Noite. Escuro. Meus pés caminharam até um breve barranco, meu corpo resolveu acompanhar-los. Era uma grama mal cuidada, um pouco bagunçada, assim como meus cabelos. Era um campo de futebol em 45 graus, que se estendia até o céu, ou pelo menos tentava. Ali estava uma criança, apenas de bermuda, enquanto eu estava de calça, sapato, blusa e casaco. A criança era marrom de sujeira, pobre, humilde e eu simplesmente soube que ali nas suas pernas e braços magros de fome caminhavam as riquezas do mundo.
Ele tinha uma bola, azul desbotado, de plástico. Me aproximei, queria jogar com ele, queria ser importante para ele, queria ser um herói, o bom samaritano. Ele deixou com que eu me aproximasse, eu estava na parte de cima do barranco, apesar de ter partido de baixo. Tentei pegar a bola com meus pés, meus sapatos estavam brevemente molhados por alguma espécie de orvalho que existiu naquela grama, naquela noite. Quando meus pés tocaram a bola, as leis da gravidade surtiram efeito nela, ela começou a descer o barranco. Tentei segurá-la, estava sentado no chão, minhas mãos tocavam a grama. Havia chovido.
No desespero de tentar recuperar a bola, eu e o menino nos chocamos. Ele me deu seu rosto, eu lhe dei meu pé direito. Foi com uma espécie de força carinhosa que nosso choque físico ocorreu. Me senti mal, fui falar com ele e sabia -ele falava espanhol e eu não. Perguntei como que em um balbuceio: duele? Ele me levantou seu rosto, marcado por lágrimas e com catarro escorrendo de seu nariz. Catarro no lugar de sangue, água e resíduos no lugar da dor. Me deparei com o rosto do pequeno garoto, devia ter seus 10 anos, mas seu olhar o traía - aqueles olhos haviam presenciado a criação. Seu olhar de infância se misturava com o de um ancião e me diziam que não havia mal algum ali.
A bola correu sozinha em nossa direção, estava tudo certo agora.
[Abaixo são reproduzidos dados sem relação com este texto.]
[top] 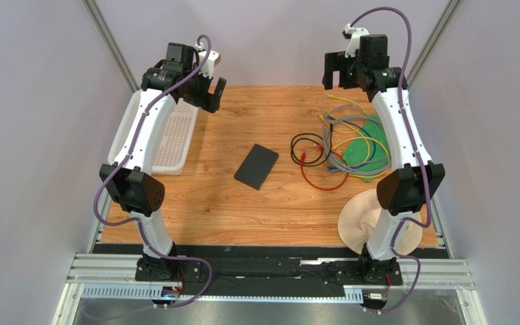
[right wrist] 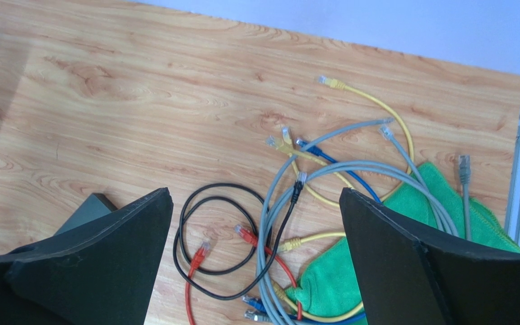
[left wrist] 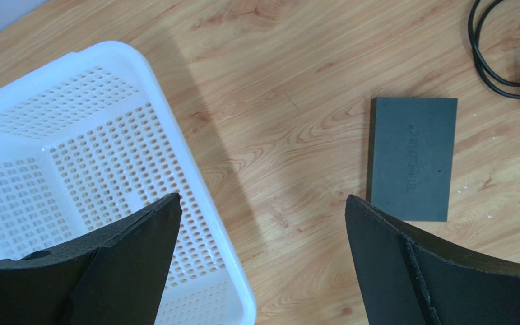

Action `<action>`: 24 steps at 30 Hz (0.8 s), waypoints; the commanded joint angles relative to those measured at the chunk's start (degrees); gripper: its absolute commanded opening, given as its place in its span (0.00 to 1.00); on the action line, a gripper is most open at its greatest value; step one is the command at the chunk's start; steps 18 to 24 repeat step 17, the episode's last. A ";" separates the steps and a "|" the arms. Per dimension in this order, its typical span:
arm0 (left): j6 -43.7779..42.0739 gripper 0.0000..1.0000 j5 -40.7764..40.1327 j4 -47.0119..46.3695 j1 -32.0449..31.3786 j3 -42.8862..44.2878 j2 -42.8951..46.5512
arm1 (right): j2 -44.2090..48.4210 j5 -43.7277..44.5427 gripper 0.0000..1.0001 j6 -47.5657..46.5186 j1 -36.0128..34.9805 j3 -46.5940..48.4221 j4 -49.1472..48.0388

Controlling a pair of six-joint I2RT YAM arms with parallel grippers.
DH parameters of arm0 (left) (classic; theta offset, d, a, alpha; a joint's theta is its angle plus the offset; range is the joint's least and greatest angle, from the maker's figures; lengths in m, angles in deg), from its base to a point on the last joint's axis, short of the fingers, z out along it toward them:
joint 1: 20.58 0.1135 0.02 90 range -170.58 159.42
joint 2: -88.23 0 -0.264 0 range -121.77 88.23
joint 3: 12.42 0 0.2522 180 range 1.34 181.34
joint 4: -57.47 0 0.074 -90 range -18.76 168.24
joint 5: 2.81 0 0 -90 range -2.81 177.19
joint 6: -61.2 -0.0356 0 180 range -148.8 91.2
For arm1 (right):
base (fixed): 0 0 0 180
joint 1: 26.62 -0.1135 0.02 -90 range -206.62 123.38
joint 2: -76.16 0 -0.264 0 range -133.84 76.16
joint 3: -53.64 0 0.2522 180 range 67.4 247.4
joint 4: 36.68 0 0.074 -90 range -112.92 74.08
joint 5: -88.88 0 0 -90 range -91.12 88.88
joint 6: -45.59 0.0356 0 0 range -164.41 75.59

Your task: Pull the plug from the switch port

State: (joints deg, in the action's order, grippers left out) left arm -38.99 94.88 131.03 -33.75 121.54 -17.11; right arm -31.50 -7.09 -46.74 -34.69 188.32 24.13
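The switch [top: 256,166] is a flat matte-black box lying mid-table, also in the left wrist view [left wrist: 412,157] and just a corner in the right wrist view [right wrist: 93,205]. No cable shows plugged into it; its ports are not visible. To its right lies a tangle of loose cables [top: 341,145]: black [right wrist: 218,237], red [right wrist: 195,264], grey, yellow and blue, with free plugs. My left gripper [top: 212,91] is open and empty, raised at the back left [left wrist: 261,203]. My right gripper [top: 341,71] is open and empty, raised at the back right [right wrist: 256,196].
A white perforated basket [top: 174,135] stands at the left under the left arm; its rim shows in the left wrist view [left wrist: 195,183]. A green cloth [top: 368,149] lies under the cables. A beige hat-like object [top: 368,217] sits at the front right.
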 commanded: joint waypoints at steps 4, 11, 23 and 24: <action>2.72 0.98 4.80 -0.11 -0.28 0.90 2.25 | 3.24 8.88 1.00 -3.37 -7.82 -4.73 -4.77; 4.39 0.98 6.20 -0.11 -0.28 5.30 -2.76 | 6.75 8.62 1.00 -4.17 -8.62 -9.65 -4.51; 5.54 0.98 7.52 -0.29 -0.45 7.33 -4.52 | 8.60 7.03 1.00 -4.18 -8.71 -12.20 -4.51; 5.54 0.98 7.52 -0.29 -0.45 7.33 -4.52 | 8.60 7.03 1.00 -4.18 -8.71 -12.20 -4.51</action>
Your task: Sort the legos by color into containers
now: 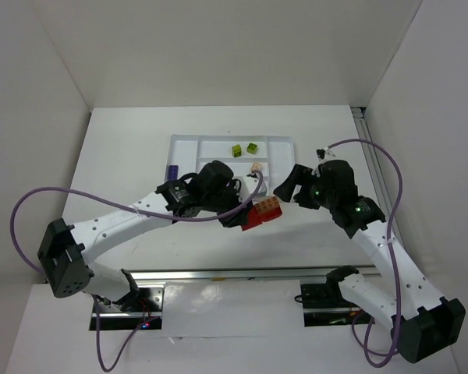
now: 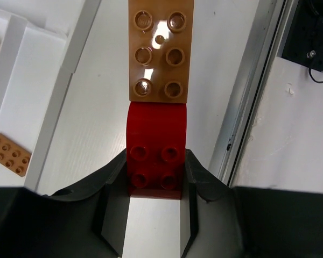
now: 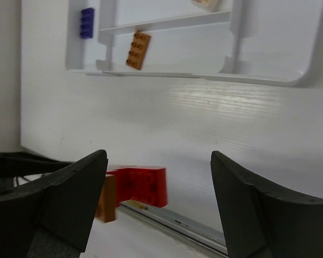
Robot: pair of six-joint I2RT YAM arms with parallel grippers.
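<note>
A white rectangular plastic tray (image 1: 207, 149) with raised rims lay on the white table (image 1: 125, 156). Just outside the tray's near rim, the left gripper (image 2: 155, 166) was clenched on a red studded brick (image 2: 155, 134), which was joined end to end with a larger orange studded brick (image 2: 160, 54). Off the tray's near right corner, the right gripper (image 3: 159, 158) hung with jaws spread wide, grasping nothing. Two lime green bricks (image 1: 237, 151) sat apart in the tray's far compartment. A purple brick (image 3: 86, 22) lay at the tray's left end, and a small orange plate (image 3: 137, 49) lay in the next compartment.
</note>
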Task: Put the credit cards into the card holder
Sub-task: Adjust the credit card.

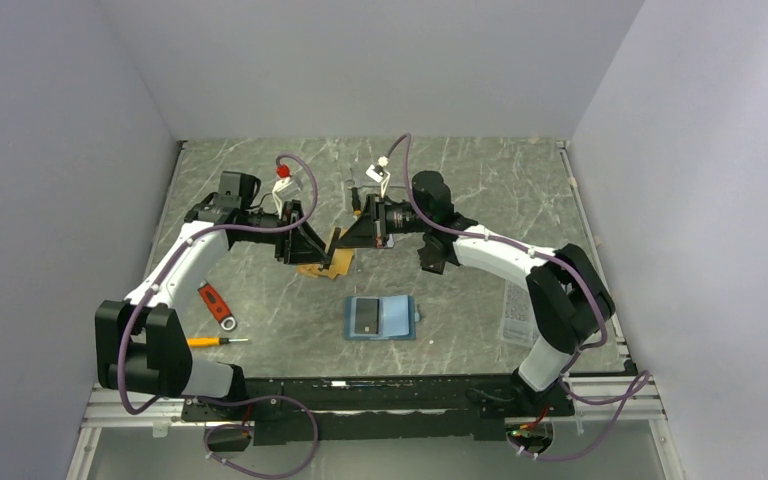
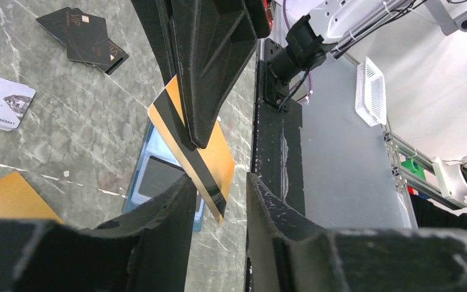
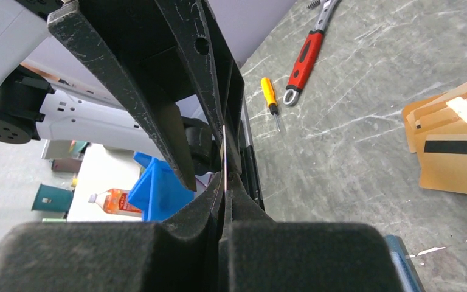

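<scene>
My right gripper (image 3: 226, 173) is shut on the top edge of an orange-gold credit card with a black stripe (image 2: 216, 155), held upright above the table. My left gripper (image 2: 220, 179) faces it with jaws apart, and the card's lower corner hangs between its fingers; a gap shows on one side. Both grippers meet at mid-table (image 1: 335, 243). Several more orange-gold cards (image 3: 456, 152) lie on the table below. The teal-blue card holder (image 1: 400, 318) lies open nearer the bases, a dark card (image 1: 365, 315) in its left pocket.
A red-handled wrench (image 1: 217, 304) and an orange screwdriver (image 1: 210, 341) lie at the left. A clear printed packet (image 1: 516, 315) sits at the right. Dark cards (image 2: 85, 36) and white printed cards (image 2: 0, 100) lie further back on the marble top.
</scene>
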Motion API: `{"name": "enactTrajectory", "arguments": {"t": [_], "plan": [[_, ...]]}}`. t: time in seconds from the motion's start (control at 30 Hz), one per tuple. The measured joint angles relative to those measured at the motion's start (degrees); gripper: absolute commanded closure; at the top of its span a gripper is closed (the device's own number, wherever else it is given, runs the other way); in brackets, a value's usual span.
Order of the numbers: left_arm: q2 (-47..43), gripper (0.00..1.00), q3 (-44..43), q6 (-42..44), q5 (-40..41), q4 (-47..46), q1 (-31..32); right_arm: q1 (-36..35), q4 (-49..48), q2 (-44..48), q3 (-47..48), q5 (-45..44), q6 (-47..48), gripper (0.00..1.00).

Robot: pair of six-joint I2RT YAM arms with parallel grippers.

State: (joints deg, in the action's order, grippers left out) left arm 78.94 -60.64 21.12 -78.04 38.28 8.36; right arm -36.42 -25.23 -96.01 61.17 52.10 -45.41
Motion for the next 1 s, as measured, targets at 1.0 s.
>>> {"name": "enactTrajectory", "arguments": {"t": [1.0], "plan": [[-0.39, 0.62, -0.87, 0.92, -1.25, 2.64, 0.7, 1.11, -2.29, 2.62, -1.36, -8.2, -0.63, 1.0]]}}
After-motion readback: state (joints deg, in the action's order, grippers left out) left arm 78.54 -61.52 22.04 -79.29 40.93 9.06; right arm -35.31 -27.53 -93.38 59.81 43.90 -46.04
Peguei com o meu pé, ainda estava no chão, virei meu corpo e fiz um gol. Ri, tinha feito uma travessura. Uma menino não riu, mas ele estava feliz com meu gol, podia sentir. A bola resolveu que queria fugir, fugir pela noite e pelas calçadas amarelas quadriculadas de tijolinhos da noite. Fui buscá-la, estava curioso com seu destino. O menino me seguiu. Ele estava ali para me buscar, caso a bola me enganasse e eu me perdesse. Fomos longe, mas alcançamos a bola, sim, capturamos ela. Eu pensei com meus botões, vou arremassar a bola e ele verá o quão longe eu posso arremessar essa bola. Queria vê-lo correr, queria vê-lo sorrir, queria vê-lo feliz. Aquilo era a vida e nada mais poderia ser.
Eu o disse, corra de volta para o campo, vou jogar a bola. Eu sabia que apesar da distância eu jogaria a bola até o meio do campo inclinado, no exato centro do barranco. O menino me olhou com astúcia e resolveu que o que deveria fazer era uma travessura, a sua travessura. Subiu uma árvore, uma árvore alta que subia mais alto que a maior torre do castelo. Ali no alto, ele encontrou uma luneta, bela, de prata com detalhes em madeira. Entendi, ele queria me ver jogar a bola e vê-la rasgando o céu, como uma estrela cadente. Ele queria o seu desejo que lhe era de direito.
E, apesar da altura da árvore e dos meus pés nos chão, ele me olhou, com um sorriso taciturno e impregnado de ousadia. E naquele momento, nos olhamos no mesmo nível, como iguais, balanceados, equivalentes. Éramos cúmplices do mesmo destino, eramos os palhaços do mesmo sorriso - éramos os donos, eu do destino da bola e ele do destino da luneta.
Arremessei a bola e tudo que restou foi a escuridão eterna dos sonhos.